Of G-Unit's core four (50 Cent, Lloyd Banks, Young Buck, Tony Yayo), only Banks and Buck seem concerned with carving out careers as rappers. 50's busy trying to figure out this media-mogul role he's apparently inherited; Yayo couldn't ride a beat if it came with handlebars and a fucking bike seat. Stack Banks and Buck against each other, and Buck is actually the much better and more interesting emcee -- fluid Southern drawl, reserved on the mike, great guest spots. Banks is no slouch, though; I can't remember the last Young Buck song I heard, yet I seem to find Blue Heffner putting out a new track every other week. 50's declaration that G-Unit is going through a changing of the guard on "The Work Out Pt. 4," from Banks's Mo' Money in the Bank Part 4 mixtape, is easily the most accurate thing he's said since 2003.
Mo' Money doesn't offer enough proof that Banks is ready to carry the weight (and with recent abortions from Yayo and Mobb Deep, not to mention 50's failed venture into films, that's a helluva load). But the mixtape makes for a good reintroduction and leaves behind a choice selection of cuts that will, I hope, make it onto his upcoming album, Rotten Apple.
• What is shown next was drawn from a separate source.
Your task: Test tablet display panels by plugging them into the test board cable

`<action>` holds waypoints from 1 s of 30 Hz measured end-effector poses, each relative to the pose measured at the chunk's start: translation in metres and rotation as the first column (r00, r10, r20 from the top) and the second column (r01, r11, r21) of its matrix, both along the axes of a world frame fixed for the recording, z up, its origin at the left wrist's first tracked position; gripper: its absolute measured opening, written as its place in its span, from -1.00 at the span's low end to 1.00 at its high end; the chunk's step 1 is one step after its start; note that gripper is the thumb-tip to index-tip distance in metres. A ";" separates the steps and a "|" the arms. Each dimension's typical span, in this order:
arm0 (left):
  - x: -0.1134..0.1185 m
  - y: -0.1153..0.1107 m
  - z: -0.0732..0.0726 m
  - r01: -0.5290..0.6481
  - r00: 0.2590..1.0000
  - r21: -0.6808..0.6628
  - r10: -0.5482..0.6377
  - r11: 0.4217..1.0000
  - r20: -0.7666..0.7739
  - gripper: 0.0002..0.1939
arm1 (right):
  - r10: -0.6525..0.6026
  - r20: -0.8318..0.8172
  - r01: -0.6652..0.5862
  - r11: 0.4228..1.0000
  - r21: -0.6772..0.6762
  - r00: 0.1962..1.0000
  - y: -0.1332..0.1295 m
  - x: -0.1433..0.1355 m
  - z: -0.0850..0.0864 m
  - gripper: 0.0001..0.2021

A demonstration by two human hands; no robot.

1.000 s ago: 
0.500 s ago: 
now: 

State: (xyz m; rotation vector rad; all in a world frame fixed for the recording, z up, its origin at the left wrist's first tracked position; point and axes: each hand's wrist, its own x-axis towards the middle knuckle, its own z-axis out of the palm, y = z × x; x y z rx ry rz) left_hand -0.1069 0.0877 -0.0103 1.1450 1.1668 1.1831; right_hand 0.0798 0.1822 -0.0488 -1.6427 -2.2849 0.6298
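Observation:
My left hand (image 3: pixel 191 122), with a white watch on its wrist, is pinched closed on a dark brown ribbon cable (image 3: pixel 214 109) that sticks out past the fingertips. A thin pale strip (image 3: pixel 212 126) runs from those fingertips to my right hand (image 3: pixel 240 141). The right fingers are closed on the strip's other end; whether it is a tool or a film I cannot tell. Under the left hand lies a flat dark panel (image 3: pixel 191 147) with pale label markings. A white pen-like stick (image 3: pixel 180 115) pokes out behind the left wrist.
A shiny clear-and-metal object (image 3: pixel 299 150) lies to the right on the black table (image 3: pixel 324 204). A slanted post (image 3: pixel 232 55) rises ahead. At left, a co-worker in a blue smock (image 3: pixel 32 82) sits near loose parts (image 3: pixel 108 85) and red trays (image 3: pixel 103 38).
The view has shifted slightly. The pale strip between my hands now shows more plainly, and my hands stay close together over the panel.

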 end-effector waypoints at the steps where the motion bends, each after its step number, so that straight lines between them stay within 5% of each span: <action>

Lyrically, Banks hasn't evolved one bit; it's still money, cash, cars and duck huntin' season, spun through a deadpan flow of punch lines that are sometimes more chilling than funny. But he feels more in his element this time around, and he's taken a renewed interest (or simply gotten lucky) with his beats. It takes five tracks before we hear him spit (what is this, Doggystyle?), but once Banks gets rolling, it's highlight after highlight, with a few annoying exceptions. The ridiculous first single, "My House," featuring funky-headhunter screeches from Timbaland, is promising, one of those stilted ill-bombs that sound like they required hours of coaxing on the part of the producer. "Take a Picture" is movie-screen big, bells and strings jousting and Lloyd along for the ride; ditto on "1 Shot Deal," this time with Kraftwerk-synths and fat snares. "I'm Back" and "The Rush" borrow unexpectedly (and welcomingly) from '90s smiles (OutKast's "Y'all Scared" and Lil' Kim's "Drugs," respectively); even mike-time from Yayo can't ruin the eerie, Hell on Earth-inspired "Killas Theme."
Predictably, Banks still holds back -- the reliance on familiar lyrical staples mentioned earlier; pointless gangsta-movie dialogue (GoodFellas, Pulp Fiction -- come on); drops from Donald Trump, Jamie Foxx, and, um, Dan Ackroyd that serve as transparent reaffirmation of Lloyd's perceived relevance and dominance. But "My House" is good enough to be hated by the end of the summer, and I read that Rotten Apple has tracks with Rakim, Scarface and Eightball. So I'm excited again. Looks like the best -- or the best things to talk about, at least -- are clearly yet to come.